La vecchia, intanto, prende da un cestino un mazzetto di violette, lo asciuga bene col grembiule e lo presenta al commediografo:

— Forse il signore voleva intendersi colla signora Carlotta per entrare in pensione?

— Già, appunto!

Il Roero, contento perchè la vecchia lo ha messo sulla buona strada, paga due lire il mazzolino di violette, e lo infila lentamente nell'occhiello del paltò.

— Tengono molta gente a dozzina i signori Canzi?

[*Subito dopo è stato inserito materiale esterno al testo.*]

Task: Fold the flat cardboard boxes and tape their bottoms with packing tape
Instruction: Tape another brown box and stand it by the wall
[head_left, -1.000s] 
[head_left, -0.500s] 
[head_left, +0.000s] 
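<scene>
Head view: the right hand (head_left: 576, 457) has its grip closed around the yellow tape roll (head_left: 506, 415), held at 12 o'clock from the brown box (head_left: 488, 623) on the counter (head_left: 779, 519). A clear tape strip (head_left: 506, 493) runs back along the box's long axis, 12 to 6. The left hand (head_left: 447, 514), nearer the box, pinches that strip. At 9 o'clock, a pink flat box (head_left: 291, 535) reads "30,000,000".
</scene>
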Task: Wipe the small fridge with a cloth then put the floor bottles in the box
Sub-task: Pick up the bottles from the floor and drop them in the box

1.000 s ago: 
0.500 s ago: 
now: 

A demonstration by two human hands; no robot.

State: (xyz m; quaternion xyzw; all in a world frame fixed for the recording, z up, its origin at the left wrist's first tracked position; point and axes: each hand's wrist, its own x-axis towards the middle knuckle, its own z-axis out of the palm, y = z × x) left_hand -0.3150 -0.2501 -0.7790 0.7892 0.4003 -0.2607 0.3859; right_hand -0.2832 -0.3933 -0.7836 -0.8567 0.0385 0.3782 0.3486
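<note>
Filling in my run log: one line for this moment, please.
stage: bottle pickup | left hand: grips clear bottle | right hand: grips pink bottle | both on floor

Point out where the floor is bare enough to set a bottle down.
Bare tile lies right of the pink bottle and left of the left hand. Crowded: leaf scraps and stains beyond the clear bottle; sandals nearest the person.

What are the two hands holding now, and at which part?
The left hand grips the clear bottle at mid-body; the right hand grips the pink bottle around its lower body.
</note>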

— Oh no!... Hanno un locale troppo ristretto e meschino. Qualche maestro, qualche artista, qualche cantante... Scusi sa, ma dato il caso, non mi sembrerebbe una famiglia adatta per un par suo. Io, piuttosto, avrei una contessa di Verona, la quale sarebbe disposta a prendere a dozzina una persona sola, ma di gran riguardo.

— Non cerco per me; cerco per un mio amico; uno studente... un ragazzo.

— Allora, come comanda; ma per tutto il mese la signora Carlotta non torna.

— Ultimamente, prima di partire, chi aveva a pensione?

— Nessuno. Veniva un giovinotto, l'Americano, ma soltanto a pranzo e non tutti i giorni.